**Problem to solve:** Transcribe all the data below exactly, leaving its pictures out.
╭──
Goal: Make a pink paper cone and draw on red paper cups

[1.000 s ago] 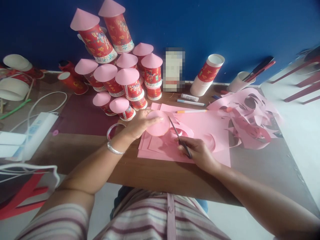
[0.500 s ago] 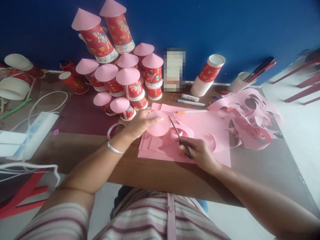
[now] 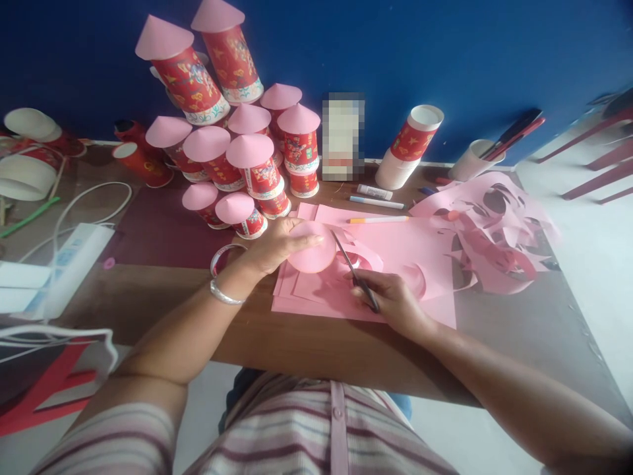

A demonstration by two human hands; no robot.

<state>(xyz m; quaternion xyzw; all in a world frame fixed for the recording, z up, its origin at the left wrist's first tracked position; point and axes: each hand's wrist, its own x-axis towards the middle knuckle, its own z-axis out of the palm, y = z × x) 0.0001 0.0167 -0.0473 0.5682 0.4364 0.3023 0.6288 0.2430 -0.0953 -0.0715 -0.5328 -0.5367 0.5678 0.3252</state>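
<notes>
Centrally, head view: a stack of pink paper sheets (image 3: 410, 254) lies flat on the brown worktop (image 3: 306, 343) and serves as the reference for all positions below.

Left hand (image 3: 270, 247): at the left edge of the sheets, fingers closed around a pink paper disc (image 3: 311, 249), which is held just above the sheets. A silver bracelet (image 3: 222, 295) sits on the wrist.

Right hand (image 3: 395, 300): over the near half of the sheets, clenched around the handles of the scissors (image 3: 353, 270). The blades point away from the person and up to the disc's right edge. Whether the blades are parted cannot be told.

Left of the sheets: a roll of clear tape (image 3: 225, 257) lies beside the left wrist. Farther left are a white power strip (image 3: 74, 260) and its cables.

Beyond the sheets' far-left corner: a cluster of red printed cups (image 3: 252, 165) capped with pink cones, piled in several tiers against the blue wall (image 3: 445, 53).

Along the far edge of the sheets: an orange-capped pen (image 3: 378, 220) rests on the paper. A blue-capped marker (image 3: 376, 202) and a glue stick (image 3: 374, 192) lie just behind it.

Beyond these: a leaning stack of uncapped cups (image 3: 410, 145) and a white cup (image 3: 472, 160) that holds tools.

Right of the sheets: a loose heap of pink offcuts (image 3: 494, 231) with round holes cut from them, overlapping the sheets' right edge.
</notes>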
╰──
**Your response:**
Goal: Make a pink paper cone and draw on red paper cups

[1.000 s ago] 
[0.500 s ago] 
[now] 

A demonstration by two human hands; no robot.

<state>(xyz m; quaternion xyzw; all in a world frame fixed for the recording, z up, its origin at the left wrist's first tracked position; point and axes: each hand's wrist, its own x-axis towards the middle knuckle, its own z-axis out of the palm, y = z × x) 0.0001 0.0167 -0.0473 0.5682 0.4364 0.3023 0.6288 0.2430 -0.0953 -0.0715 -0.5328 -0.5367 0.5678 0.3252</state>
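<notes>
Centrally, head view: a stack of pink paper sheets (image 3: 410, 254) lies flat on the brown worktop (image 3: 306, 343) and serves as the reference for all positions below.

Left hand (image 3: 270, 247): at the left edge of the sheets, fingers closed around a pink paper disc (image 3: 311, 249), which is held just above the sheets. A silver bracelet (image 3: 222, 295) sits on the wrist.

Right hand (image 3: 395, 300): over the near half of the sheets, clenched around the handles of the scissors (image 3: 353, 270). The blades point away from the person and up to the disc's right edge. Whether the blades are parted cannot be told.

Left of the sheets: a roll of clear tape (image 3: 225, 257) lies beside the left wrist. Farther left are a white power strip (image 3: 74, 260) and its cables.

Beyond the sheets' far-left corner: a cluster of red printed cups (image 3: 252, 165) capped with pink cones, piled in several tiers against the blue wall (image 3: 445, 53).

Along the far edge of the sheets: an orange-capped pen (image 3: 378, 220) rests on the paper. A blue-capped marker (image 3: 376, 202) and a glue stick (image 3: 374, 192) lie just behind it.

Beyond these: a leaning stack of uncapped cups (image 3: 410, 145) and a white cup (image 3: 472, 160) that holds tools.

Right of the sheets: a loose heap of pink offcuts (image 3: 494, 231) with round holes cut from them, overlapping the sheets' right edge.
</notes>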

Now the answer is complete.